**Your instructions:**
When you return the lines below, go from the first through the line with "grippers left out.", keep them exact, and leave out every picture.

**Source material:**
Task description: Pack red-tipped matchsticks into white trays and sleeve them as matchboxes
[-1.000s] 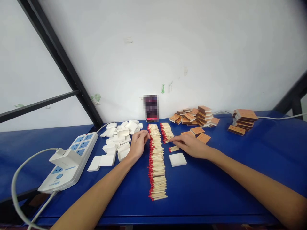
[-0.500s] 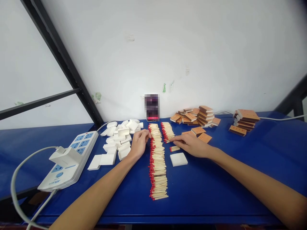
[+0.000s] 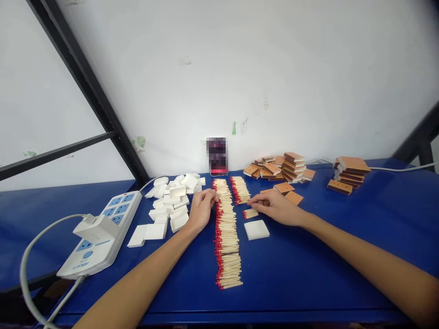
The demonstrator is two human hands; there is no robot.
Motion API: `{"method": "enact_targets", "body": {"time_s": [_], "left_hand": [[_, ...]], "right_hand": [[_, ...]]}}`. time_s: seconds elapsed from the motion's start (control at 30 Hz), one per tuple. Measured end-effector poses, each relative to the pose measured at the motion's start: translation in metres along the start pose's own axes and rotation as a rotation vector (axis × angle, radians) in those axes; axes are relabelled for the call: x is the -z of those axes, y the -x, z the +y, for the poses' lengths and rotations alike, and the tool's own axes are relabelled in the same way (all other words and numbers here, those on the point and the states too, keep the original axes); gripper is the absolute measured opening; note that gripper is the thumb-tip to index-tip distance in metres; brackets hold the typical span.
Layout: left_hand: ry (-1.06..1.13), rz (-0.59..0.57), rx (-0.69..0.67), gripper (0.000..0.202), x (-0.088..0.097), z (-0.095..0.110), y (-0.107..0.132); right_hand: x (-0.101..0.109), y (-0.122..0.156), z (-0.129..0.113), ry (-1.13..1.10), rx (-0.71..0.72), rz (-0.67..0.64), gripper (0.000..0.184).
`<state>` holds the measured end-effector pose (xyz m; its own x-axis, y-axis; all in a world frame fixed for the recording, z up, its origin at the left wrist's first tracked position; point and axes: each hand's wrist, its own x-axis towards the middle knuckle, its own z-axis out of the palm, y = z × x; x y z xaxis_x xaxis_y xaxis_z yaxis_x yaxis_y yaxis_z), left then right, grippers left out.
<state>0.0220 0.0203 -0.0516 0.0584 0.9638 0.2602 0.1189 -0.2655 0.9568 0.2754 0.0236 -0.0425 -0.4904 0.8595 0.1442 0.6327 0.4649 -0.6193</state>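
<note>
Two narrow grips (contents unclear): left hand (image 3: pixel 201 210); right hand (image 3: pixel 278 208), now edging outward beside the short match row (image 3: pixel 240 190), suggesting sorting.

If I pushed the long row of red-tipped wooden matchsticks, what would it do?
The long row of red-tipped wooden matchsticks would probably spread apart: nothing visible binds them. Each is likely light and easily snapped, being thin, but seems stiff, lying straight.

My red-headed matches (image 3: pixel 229 237) lie heads leftward: a long row (image 3: pixel 226 219), right of it a shorter row (image 3: pixel 241 189) and small bunch (image 3: pixel 250 214).
</note>
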Motion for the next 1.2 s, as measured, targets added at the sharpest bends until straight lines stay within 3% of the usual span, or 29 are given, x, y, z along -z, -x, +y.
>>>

**Result of the task:**
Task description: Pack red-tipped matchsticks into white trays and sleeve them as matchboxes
[-1.000s] 
[-0.500s] 
[+0.000s] 
The demonstrator is two human hands; there is no robot.
Motion API: `{"method": "enact_targets", "body": {"time_s": [_], "left_hand": [[_, ...]], "right_hand": [[_, ...]]}}`. time_s: seconds elapsed from the motion's start (control at 30 Hz), one per tuple. Measured end-effector poses, each relative to the pose measured at the motion's start: translation in metres along the start pose's own axes and rotation as a rotation vector (axis × angle, radians) in those axes; axes are relabelled for the call: x is the -z of those axes, y the -x, z the +y, for the poses' lengths and rotations alike, and the tool's own axes are relabelled in the same way (all other words and numbers here, those on the point and the states too, keep the original axes); gripper is the absolute measured opening; note that gripper is the thumb-tip to index-tip distance in metres; brackets hold the typical span.
Layout: left_hand: ry (-1.06..1.13), rz (-0.59..0.57), rx (-0.69..0.67), gripper (0.000..0.202), x (-0.088..0.097), z (-0.095..0.110), y (-0.107..0.132); right_hand: x (-0.101..0.109), y (-0.122..0.156), z (-0.129..0.113), ry (-1.13..1.10), rx (-0.71..0.72), rz (-0.67..0.64), gripper (0.000..0.184).
`<state>` holds the measured end-effector pose (xyz m; its own x-axis, y-axis; all in a world frame fixed for the recording, z up, its origin at the left wrist's first tracked position; point and axes: each hand's wrist, its own x-axis towards the middle knuckle, its own z-axis out of the palm, y = z × x; x y z xaxis_x xaxis_y xaxis_z yaxis_x yaxis_y yaxis_z), left then right, grippers left out.

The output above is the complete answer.